WHAT IS BEING ASKED: Search the entries below for the line containing "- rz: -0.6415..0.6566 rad"; from there to the end, return every line exactly and add nothing.
◆ ◆ ◆
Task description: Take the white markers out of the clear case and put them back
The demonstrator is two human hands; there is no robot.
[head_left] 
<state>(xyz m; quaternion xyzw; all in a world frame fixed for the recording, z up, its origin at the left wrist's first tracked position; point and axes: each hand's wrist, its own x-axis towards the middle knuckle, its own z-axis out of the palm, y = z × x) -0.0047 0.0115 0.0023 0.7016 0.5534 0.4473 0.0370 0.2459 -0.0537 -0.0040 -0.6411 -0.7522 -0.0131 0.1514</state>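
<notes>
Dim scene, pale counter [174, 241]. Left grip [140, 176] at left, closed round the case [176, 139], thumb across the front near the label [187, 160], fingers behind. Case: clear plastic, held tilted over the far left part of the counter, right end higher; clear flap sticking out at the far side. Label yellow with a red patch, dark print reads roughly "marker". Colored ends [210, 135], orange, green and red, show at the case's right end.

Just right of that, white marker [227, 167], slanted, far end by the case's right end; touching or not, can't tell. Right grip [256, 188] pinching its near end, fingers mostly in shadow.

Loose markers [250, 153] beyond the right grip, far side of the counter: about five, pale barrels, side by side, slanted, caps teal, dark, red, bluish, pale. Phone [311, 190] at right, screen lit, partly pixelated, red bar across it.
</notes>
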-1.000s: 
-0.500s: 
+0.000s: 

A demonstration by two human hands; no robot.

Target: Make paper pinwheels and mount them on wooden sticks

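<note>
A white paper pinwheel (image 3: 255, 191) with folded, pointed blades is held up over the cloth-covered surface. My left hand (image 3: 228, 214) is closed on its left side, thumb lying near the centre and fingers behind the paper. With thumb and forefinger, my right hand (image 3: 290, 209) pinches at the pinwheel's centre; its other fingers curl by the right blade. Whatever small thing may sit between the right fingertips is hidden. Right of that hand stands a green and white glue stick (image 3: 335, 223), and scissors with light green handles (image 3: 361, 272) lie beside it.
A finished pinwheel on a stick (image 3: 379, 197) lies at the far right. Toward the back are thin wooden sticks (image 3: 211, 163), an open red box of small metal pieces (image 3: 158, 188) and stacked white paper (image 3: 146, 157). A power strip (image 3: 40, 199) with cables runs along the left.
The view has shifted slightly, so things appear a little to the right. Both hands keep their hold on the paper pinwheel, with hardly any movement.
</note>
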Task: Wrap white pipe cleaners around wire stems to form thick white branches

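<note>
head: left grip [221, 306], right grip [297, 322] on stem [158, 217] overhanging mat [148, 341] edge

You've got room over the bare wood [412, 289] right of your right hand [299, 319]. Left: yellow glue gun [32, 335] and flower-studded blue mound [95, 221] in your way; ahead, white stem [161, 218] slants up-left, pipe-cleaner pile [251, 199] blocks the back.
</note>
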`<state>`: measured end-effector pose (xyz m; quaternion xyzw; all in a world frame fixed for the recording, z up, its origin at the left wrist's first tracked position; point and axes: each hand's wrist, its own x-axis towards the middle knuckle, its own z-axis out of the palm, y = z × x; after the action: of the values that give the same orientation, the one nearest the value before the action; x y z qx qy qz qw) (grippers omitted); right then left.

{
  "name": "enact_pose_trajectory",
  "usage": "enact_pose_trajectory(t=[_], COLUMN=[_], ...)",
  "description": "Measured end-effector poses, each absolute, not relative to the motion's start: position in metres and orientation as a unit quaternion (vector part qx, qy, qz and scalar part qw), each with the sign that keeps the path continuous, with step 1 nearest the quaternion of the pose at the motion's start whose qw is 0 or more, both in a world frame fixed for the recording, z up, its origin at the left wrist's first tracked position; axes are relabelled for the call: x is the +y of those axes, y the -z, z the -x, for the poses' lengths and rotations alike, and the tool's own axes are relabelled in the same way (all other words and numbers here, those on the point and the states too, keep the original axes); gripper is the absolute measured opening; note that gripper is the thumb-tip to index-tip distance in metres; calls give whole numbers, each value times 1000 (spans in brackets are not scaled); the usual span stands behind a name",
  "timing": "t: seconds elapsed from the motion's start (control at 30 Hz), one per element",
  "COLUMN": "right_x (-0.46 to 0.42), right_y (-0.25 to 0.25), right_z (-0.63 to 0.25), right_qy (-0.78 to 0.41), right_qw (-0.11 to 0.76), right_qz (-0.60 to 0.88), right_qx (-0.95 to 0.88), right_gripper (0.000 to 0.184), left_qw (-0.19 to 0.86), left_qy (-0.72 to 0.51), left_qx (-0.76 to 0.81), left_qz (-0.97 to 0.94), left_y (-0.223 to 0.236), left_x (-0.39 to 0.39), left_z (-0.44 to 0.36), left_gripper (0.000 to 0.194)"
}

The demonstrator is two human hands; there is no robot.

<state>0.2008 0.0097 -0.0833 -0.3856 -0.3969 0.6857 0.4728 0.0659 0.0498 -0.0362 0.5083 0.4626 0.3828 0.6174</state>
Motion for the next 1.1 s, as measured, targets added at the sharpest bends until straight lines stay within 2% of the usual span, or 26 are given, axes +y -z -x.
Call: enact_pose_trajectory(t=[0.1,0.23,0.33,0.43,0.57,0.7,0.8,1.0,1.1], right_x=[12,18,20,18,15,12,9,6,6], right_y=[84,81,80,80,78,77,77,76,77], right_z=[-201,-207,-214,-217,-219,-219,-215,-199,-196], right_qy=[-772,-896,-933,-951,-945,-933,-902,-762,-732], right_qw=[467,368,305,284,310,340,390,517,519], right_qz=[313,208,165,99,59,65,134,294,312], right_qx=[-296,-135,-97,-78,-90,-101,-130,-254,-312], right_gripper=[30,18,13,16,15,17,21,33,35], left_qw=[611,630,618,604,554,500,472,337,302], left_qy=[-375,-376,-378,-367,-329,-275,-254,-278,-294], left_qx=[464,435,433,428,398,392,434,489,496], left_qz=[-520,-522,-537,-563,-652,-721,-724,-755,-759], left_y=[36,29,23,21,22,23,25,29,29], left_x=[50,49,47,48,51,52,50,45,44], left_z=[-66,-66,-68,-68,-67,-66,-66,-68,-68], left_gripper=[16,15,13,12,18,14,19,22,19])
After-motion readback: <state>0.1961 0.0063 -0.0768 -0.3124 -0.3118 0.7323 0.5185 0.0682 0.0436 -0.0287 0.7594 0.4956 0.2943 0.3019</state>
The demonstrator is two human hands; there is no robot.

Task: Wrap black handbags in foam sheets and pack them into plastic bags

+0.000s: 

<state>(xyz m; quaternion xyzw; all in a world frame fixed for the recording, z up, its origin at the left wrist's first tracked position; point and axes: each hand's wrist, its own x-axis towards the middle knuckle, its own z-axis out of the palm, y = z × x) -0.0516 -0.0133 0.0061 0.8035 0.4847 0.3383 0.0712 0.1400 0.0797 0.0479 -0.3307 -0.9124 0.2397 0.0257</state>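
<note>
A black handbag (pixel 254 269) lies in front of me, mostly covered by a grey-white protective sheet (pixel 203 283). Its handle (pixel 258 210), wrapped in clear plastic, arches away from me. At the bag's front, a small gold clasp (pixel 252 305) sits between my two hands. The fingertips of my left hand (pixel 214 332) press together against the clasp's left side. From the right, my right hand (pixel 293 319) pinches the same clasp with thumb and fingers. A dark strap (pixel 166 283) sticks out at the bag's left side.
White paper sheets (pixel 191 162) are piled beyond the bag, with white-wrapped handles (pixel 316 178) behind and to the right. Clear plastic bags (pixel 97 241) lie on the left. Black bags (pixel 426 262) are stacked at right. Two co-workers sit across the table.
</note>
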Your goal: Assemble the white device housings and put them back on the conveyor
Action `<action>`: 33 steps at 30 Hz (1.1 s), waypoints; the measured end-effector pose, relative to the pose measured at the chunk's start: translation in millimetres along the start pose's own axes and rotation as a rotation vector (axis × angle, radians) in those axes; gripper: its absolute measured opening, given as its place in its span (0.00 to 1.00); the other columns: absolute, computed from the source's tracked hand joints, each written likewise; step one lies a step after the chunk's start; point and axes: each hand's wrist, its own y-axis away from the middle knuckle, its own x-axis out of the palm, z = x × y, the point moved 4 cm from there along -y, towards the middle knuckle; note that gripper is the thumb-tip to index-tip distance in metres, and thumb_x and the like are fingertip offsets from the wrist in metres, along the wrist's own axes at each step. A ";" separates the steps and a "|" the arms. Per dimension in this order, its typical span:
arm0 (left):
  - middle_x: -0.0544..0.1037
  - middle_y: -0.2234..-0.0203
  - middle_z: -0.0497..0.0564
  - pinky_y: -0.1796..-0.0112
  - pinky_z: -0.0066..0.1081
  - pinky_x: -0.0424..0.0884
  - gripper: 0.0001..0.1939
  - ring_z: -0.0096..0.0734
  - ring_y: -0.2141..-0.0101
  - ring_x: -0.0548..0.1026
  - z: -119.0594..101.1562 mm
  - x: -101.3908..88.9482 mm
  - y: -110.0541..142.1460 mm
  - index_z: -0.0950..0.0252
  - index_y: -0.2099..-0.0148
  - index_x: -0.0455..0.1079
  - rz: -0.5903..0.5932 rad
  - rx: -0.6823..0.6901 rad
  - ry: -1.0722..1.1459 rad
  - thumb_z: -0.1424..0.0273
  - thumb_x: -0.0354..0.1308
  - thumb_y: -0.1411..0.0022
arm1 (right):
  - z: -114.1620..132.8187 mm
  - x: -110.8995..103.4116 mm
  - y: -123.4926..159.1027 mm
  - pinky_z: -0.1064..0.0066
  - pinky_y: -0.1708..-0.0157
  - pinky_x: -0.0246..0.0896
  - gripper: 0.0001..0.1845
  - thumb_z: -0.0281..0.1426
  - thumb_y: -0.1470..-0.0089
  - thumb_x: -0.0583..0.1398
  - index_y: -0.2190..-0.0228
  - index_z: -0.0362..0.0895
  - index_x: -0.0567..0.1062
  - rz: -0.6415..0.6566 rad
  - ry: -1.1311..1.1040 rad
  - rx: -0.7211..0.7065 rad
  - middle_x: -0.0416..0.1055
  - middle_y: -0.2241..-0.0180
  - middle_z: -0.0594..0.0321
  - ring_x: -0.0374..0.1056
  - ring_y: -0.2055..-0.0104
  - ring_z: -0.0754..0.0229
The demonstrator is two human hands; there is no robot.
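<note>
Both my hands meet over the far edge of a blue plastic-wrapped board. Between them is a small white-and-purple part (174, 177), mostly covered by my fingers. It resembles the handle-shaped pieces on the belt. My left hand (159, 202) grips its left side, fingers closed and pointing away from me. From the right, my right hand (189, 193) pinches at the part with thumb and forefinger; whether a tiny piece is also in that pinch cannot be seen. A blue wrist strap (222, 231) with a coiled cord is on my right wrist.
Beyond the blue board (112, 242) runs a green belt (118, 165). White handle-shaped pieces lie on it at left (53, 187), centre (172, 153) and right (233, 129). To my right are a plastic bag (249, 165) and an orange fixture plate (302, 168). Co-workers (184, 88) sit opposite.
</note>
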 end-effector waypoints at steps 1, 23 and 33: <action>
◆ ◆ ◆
RESULT:
  - rz: -0.6415..0.6566 rad
  - ry: -1.1311..1.1040 rad
  - rx: -0.7211..0.7065 rad
  - middle_x: -0.0416..0.1055
  - middle_y: -0.2241..-0.0180
  - middle_z: -0.0594..0.0321
  - ring_x: -0.0374..0.1056
  - ring_y: -0.2055..-0.0104
  - ring_z: -0.0754..0.0229
The demonstrator is two human hands; there is no robot.
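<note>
Both my hands meet over the far edge of a blue plastic-wrapped board. Between them is a small white-and-purple part (174, 177), mostly covered by my fingers. It resembles the handle-shaped pieces on the belt. My left hand (159, 202) grips its left side, fingers closed and pointing away from me. From the right, my right hand (189, 193) pinches at the part with thumb and forefinger; whether a tiny piece is also in that pinch cannot be seen. A blue wrist strap (222, 231) with a coiled cord is on my right wrist.
Beyond the blue board (112, 242) runs a green belt (118, 165). White handle-shaped pieces lie on it at left (53, 187), centre (172, 153) and right (233, 129). To my right are a plastic bag (249, 165) and an orange fixture plate (302, 168). Co-workers (184, 88) sit opposite.
</note>
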 end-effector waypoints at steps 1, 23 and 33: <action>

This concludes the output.